Most MLPerf BERT-Large submissions in the 99.9 percent accuracy category use 32-bit or 16-bit quantization because 8-bit quantization is lossy and typically reduces model accuracy below the 99.9 percent threshold. For example, while applying INT8 quantization to the baseline BERT-Large model is an option that accelerates throughput from 12 FPS to 18 FPS, it no longer meets the MLPerf 99.9 percent accuracy constraints.

Deci AI AutoNac Engine and Optimization

The Deci AI AutoNAC engine guarantees that the model designed meets the accuracy requirements set by MLPerf and pursues the most performant variation of the specific model within those constraints, allowing INT8 quantization to be leveraged for the submission.

The Deci AI AutoNAC engine begins by generating a dynamic search space that accounts for parameters such as the baseline accuracy, inference performance targets, underlying hardware, compilers, and quantization, among others. A fast and accurate multiconstraints search algorithm is initiated and creates a new model architecture that delivers the highest performance given the defined constraints.

From a computation time perspective, the AutoNAC search process is approximately three times longer than standard training, depending on the task. For example, training the DeciBert model to perform the SQuAD NLP task requires approximately 60 GPU hours.
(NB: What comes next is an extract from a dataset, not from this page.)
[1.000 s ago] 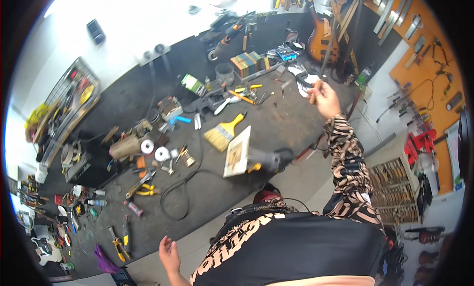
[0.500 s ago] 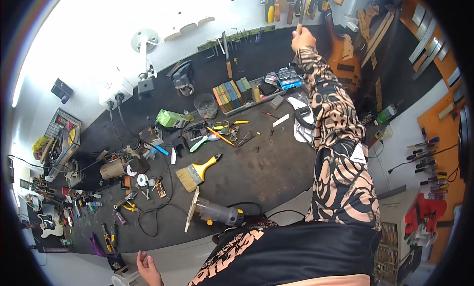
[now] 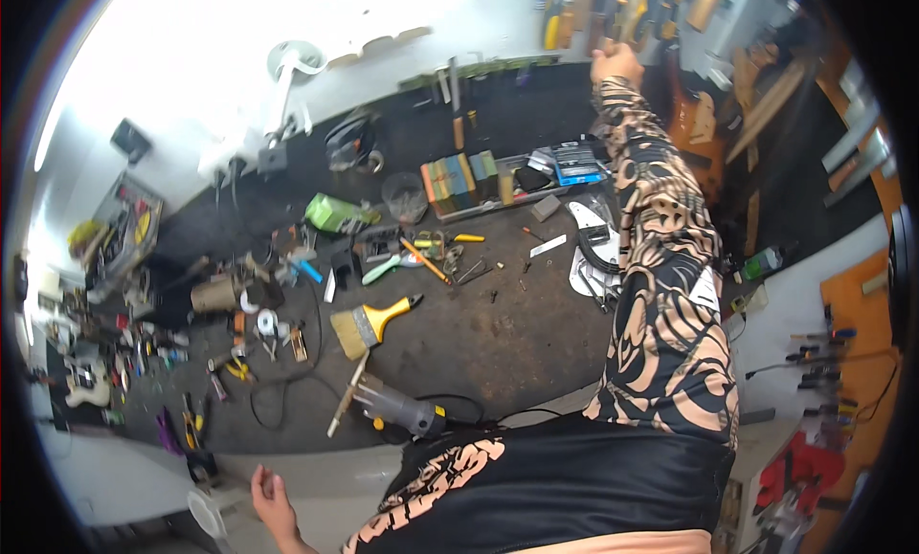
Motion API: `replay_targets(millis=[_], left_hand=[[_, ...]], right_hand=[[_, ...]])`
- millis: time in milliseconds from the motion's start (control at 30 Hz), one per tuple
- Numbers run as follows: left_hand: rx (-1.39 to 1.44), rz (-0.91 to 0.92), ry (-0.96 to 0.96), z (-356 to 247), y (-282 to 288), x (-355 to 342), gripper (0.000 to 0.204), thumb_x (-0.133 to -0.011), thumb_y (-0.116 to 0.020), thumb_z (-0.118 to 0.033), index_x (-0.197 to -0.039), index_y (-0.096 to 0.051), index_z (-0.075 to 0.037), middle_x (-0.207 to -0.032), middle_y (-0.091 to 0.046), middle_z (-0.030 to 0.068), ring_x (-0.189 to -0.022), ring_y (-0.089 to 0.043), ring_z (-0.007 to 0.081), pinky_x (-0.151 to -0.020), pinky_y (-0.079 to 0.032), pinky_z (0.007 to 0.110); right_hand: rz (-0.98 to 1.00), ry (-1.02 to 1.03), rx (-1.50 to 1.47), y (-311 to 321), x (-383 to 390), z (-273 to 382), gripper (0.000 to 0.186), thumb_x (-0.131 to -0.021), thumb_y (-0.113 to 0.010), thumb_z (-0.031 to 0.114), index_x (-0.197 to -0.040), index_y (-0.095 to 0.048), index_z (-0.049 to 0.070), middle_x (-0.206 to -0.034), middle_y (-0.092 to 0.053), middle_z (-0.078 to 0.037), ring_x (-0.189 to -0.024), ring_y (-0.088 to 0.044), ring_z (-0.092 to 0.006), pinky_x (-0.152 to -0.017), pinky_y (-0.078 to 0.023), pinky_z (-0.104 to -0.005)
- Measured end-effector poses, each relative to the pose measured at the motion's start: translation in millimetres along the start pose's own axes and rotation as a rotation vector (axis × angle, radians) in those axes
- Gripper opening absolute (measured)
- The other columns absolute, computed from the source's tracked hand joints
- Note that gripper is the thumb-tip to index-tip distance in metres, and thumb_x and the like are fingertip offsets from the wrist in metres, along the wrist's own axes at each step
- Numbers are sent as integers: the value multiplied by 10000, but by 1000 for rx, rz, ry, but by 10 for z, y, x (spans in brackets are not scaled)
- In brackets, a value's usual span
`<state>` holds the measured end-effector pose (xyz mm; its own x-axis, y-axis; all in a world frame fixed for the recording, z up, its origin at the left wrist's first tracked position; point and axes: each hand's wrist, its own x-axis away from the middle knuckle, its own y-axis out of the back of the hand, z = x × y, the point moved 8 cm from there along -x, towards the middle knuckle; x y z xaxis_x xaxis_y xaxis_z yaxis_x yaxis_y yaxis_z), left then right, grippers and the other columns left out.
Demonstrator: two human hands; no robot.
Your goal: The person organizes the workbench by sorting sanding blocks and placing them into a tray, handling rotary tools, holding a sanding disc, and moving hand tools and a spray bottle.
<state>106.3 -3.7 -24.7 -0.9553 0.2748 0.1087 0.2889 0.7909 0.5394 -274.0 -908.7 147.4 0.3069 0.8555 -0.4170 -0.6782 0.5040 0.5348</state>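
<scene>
With the arm stretched far ahead, my right hand [image 3: 617, 66] is at the tools hanging on the back wall. Its fingers are closed around a slim wooden-handled tool; motion smears the tool, and its exact kind cannot be made out. Yellow-and-black-handled tools [image 3: 553, 16] hang just left of this hand, and more handles [image 3: 639, 18] hang just beyond it. Low at the left, my left hand [image 3: 273, 504] hovers off the bench's near edge. Its fingers are loosely bent and apart, and nothing shows in it.
On the dark workbench [image 3: 498, 353] lie a wide paintbrush [image 3: 369, 326], a router-like power tool [image 3: 397, 406], sanding blocks [image 3: 459, 183] and a green packet [image 3: 335, 212]. A guitar body [image 3: 694, 138] stands right of my outstretched arm. Small tools and cables crowd the left side.
The whole view has shifted and blurred. My right hand is nearer the hanging tools, still closed, and the tool in it shows less. My left hand stays low, free of objects.
</scene>
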Motion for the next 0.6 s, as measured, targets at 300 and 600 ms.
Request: replay_targets(millis=[300,600], left_hand=[[-24,320,-609,-2667,-1527,62,464,-835,-737,-92,-1278,-607,-44,-1211,-645,105,-1125,-618,223,-945,-474,344],[-72,671,-925,-3460,-2965,114,458,-859,-738,-147,-1280,-586,-49,-1172,-648,130,-1105,-627,265,-935,-494,370]], right_hand=[[-39,36,56,-116,-235,-148,304,-772,-809,374,-962,-716,155,-958,-743,-115,-959,-713,-296,-877,-540,-411],[37,112,8,-199,-201,-26,310,-768,-812,392,-937,-721,149,-955,-740,-105,-972,-703,-289,-888,-528,-399]])
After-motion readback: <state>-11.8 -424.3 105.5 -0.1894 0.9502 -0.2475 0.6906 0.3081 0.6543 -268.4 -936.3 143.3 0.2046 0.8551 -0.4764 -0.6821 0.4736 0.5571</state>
The search for this DeciBERT model required approximately 180 GPU hours, and the computation involved was parallelized. Therefore, the computation of AutoNAC is commercially affordable for almost any organization.

In summary, Deci AI generated a model using AutoNAC that was specifically designed to deliver optimal performance within the MLPerf constraints when running on a Dell server with AMD EPYC processors with 3D V-Cache.

The following figure shows the AutoNAC optimization process:

Figure 2: Deci AI’s AutoNac process

Conclusion

The Deci AI AutoNAC engine generates optimized deep learning inference models that meet customer accuracy and dataset requirements while maximizing performance. The increased performance, combined with the significant reduction in parameter count and memory size, positions Deci AI optimized models as highly efficient for a range of applications. The DeciBERT-Large model is an optimized version of the state-of-the-art BERT-Large model for NLP applications. Applying that to real-world scenarios, call centers are examples of customers that can take advantage of deep learning insights in the areas of sentiment analysis, live transcription and translation, and question answering. The DeciBERT-Large model, as developed for MLPerf v2.1 by Deci AI, can be easily tuned for a call center’s own dataset and application, and deployed in production today to improve performance, shorten time to insights, and enable the deployment of smaller optimized models with reduced compute requirements, which becomes particularly beneficial in power or cost constrained environments.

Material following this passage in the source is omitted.